Para la policía era “gente muy pesada” y temían un enfrentamiento armado
Otros policías de civil merodeaban el hotel y la zona pero la sorpresa final estuvo a cargo de Pulvermacher que, como en las películas, tenía su arma oculta bajo la servilleta blanca que cubría parte de la bandeja de mozo.
Antes de que se abriera la puerta del ascensor y como quien espera para subir a llevar un servicio, el policía sacó el arma y la apoyó en la espalda del Narigón.
“No te muevas, levantá las manos. Ya perdiste”, fue la orden y el consejo.
A esa altura el tenista había dejado la raqueta sobre el sillón y le ponía las esposas a Laura.
La misma noche en que la detuvieron, Laura contó las razones por las que se había embarcado en semejante vida.

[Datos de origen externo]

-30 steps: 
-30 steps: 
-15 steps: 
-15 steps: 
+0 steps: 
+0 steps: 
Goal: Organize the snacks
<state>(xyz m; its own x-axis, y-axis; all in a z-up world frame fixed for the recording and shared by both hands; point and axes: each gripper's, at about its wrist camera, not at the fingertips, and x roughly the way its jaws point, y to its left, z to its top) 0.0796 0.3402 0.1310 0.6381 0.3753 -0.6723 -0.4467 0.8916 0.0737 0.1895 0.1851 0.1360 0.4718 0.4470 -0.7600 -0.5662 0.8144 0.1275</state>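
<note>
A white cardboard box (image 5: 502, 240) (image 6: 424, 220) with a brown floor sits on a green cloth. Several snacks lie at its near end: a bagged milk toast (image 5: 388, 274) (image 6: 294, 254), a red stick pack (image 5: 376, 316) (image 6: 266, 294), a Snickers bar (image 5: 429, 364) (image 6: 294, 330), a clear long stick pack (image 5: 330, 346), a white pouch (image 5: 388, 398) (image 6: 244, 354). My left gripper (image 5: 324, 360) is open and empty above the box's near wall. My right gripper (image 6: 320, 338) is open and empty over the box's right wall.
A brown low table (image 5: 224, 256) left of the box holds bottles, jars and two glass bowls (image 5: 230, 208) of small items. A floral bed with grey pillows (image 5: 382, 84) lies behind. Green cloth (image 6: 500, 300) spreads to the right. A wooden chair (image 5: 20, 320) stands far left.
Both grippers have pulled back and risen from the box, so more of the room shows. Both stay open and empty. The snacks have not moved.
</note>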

“Mi vida, loco, terminó cuando mataron al Mono. Ahora que pase cualquier cosa”, le dijo al entonces jefe del Comando Radioeléctrico, Alberto Pulvermacher cuando quiso saber las razones por las que una piba como ella se había convertido en hampona.
“Y los amigos de antes, los buenos, me dieron la espalda cuando me empecé a juntar con el Mono y con el resto”, remató.
La mañana en que el Narigón fue llevado al despacho del juez Pablo Peralta Calvo, la casualidad quiso que en el ascensor se encontrara con aquel policía “amigo”, el que se había encontrado entre los comensales del asalto al restorán de Barrio Norte y por el que había decidido poner fin al golpe.
“Yo te perdoné es día y vos me mandaste al frente. Me dijeron que fuiste el que me identificó. Pensé que éramos amigos”, fue el reproche del Narigón.
“Te equivocaste -contestó el policía- yo una vez te dije que había límites que nunca iba a cruzar”.
No le llegaron ni a los talones a los verdaderos Bonnie and Clyde, empezando porque no mataron a nadie aunque la policía siempre los consideró “altamente peligrosos”.
El Narigón fue a parar a Olmos y Laura a la 4 de Mujeres.
Una vez más la realidad superaba a la ficción.